ISBN #: 978-0805099515
Page Count: 272
Copyright: September 30, 2014
Publisher: Henry Holt and Co.


Book Summary:
(Taken from Amazon)

Steeped in a lonesome Montana landscape as unyielding and raw as it is beautiful, Kim Zupan's The Ploughmen is a new classic in the literature of the American West.

At the center of this searing, fever dream of a novel are two men—a killer awaiting trial, and a troubled young deputy—sitting across from each other in the dark, talking through the bars of a county jail cell: John Gload, so brutally adept at his craft that only now, at the age of 77, has he faced the prospect of long-term incarceration and Valentine Millimaki, low man in the Copper County sheriff’s department, who draws the overnight shift after Gload’s arrest. With a disintegrating marriage further collapsing under the strain of his night duty, Millimaki finds himself seeking counsel from a man whose troubled past shares something essential with his own. Their uneasy friendship takes a startling turn with a brazen act of violence that yokes together two haunted souls by the secrets they share, and by the rugged country that keeps them.


Mandy's Review:

The title is both literal in its description of the two main characters, as well as being figuratively demonstrative. Both Gload and Millimaki grew up with farming fathers and learned how to plow a field each season. As adults, though, each has chosen a career path that's taken them away from plowing ... or so they think.

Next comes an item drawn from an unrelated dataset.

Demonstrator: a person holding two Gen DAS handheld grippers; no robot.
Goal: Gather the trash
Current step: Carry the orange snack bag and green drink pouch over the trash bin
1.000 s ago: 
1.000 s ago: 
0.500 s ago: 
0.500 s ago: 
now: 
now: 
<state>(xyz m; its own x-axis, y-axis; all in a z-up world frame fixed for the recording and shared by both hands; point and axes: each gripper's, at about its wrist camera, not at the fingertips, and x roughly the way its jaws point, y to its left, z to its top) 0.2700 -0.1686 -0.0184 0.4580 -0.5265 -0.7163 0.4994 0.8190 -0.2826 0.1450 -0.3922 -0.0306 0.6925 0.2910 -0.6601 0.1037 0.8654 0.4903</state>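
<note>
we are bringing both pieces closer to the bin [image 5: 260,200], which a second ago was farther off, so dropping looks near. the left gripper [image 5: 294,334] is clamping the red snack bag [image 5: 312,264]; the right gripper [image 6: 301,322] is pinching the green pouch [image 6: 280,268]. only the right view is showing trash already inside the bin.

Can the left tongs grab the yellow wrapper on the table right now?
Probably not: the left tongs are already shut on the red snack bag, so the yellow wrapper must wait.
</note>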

Gload began killing when he was a teenager. From the first killing, he realized he feels no remorse for those he murders. As he's aged, Gload now includes mercy killings in his long list of deaths. He sees it as a kindness for those who are aged and demented, or sick with a debilitating illness. So, in essence, he's plowing the field of humanity eliminating the weeds that are intermingled with the healthy harvest.

Millimaki realized at a very young age through a family tragedy that he had a penchant for dealing with the dead. He winds up working for the local law enforcement as a jailer, but he also finds missing persons. Most of the time the people he finds are dead. This begins to affect his dreams and Millimaki eventually becomes an insomniac. In his profession, Millimaki is a ploughman harvesting dead bodies from the earth and bringing them home to rest.

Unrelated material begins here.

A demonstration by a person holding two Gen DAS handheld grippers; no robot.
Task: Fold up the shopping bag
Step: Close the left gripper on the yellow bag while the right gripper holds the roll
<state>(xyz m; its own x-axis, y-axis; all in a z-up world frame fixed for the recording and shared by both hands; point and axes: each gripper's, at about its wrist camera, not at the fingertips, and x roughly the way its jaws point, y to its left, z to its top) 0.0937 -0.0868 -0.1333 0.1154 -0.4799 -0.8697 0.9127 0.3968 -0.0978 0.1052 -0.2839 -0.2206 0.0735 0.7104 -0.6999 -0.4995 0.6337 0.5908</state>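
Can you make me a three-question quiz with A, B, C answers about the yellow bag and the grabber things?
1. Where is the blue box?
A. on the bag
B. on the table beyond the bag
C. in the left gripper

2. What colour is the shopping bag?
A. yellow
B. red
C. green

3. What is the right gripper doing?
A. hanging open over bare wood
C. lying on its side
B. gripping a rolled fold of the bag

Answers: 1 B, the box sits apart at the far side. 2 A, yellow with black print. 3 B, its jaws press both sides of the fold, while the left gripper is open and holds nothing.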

When the two men become connected, Gload recognizes the similarities between the two of them. The more time Gload and Millimaki spend together, the more the two become acquaintances ... maybe even friends. Will Gload open up enough to Millimaki to tell him where all the dead bodies are for his murders? Will Millimaki survive this tumultuous time in his personal and professional life? Will Gload's reasoning rub off on Milliamaki? What about the goodness in Millimaki rubbing off on Gload?

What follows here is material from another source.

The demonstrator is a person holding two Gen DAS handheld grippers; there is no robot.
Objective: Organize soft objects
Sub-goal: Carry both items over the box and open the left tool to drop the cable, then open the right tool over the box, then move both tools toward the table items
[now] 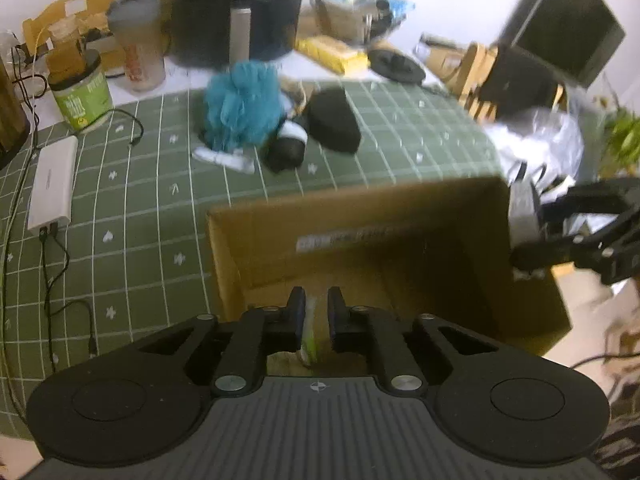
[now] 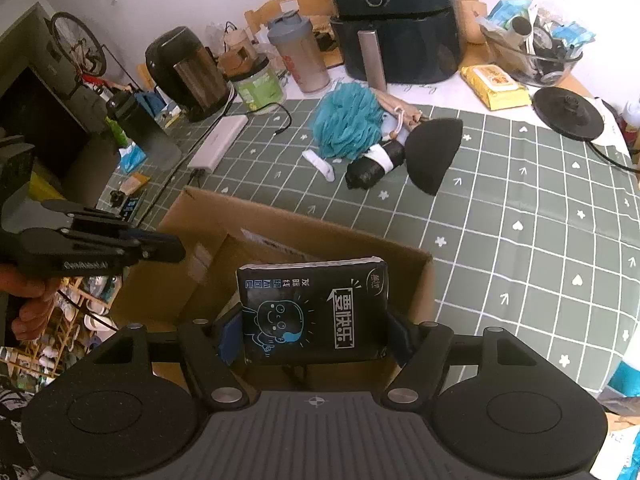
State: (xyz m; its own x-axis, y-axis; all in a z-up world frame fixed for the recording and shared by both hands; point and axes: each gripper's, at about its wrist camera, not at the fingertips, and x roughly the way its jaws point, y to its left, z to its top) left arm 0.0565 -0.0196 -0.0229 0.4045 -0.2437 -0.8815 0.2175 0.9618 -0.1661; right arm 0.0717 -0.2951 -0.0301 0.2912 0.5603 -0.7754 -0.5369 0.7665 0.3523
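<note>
Green grid-print cloth (image 2: 520, 240) covers desk. Open corrugated cardboard box (image 2: 304, 236) at near edge. Right claw (image 2: 314, 340) clamps flat glossy black tissue pack (image 2: 314, 308) above box. Left claw (image 1: 316, 316) over box, jaws slightly apart, pale green-white item (image 1: 311, 328) between, contact unclear. Fluffy blue mesh loofah (image 2: 348, 122), black foam wedge (image 2: 432, 152), black roll (image 2: 374, 166) on cloth.

You see a matt brown cardboard box (image 2: 304, 236) on a smooth green checked tablecloth (image 2: 520, 248). The tissue pack (image 2: 314, 308) has glossy plastic film. The blue bath pouf (image 2: 348, 120) is ruffled mesh; the air fryer (image 2: 396, 20) is glossy black plastic.
</note>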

The Ploughmen's two main characters are deep and complex. They are complicated enough to make this a work of literature sure to last throughout the years. This will soon become a topic of discussion for many book clubs the world over. I rather enjoyed this deeply serious, thought-provoking novel and think you would, too.


*A paperback copy of this novel was provided by the publisher in exchange for an honest review.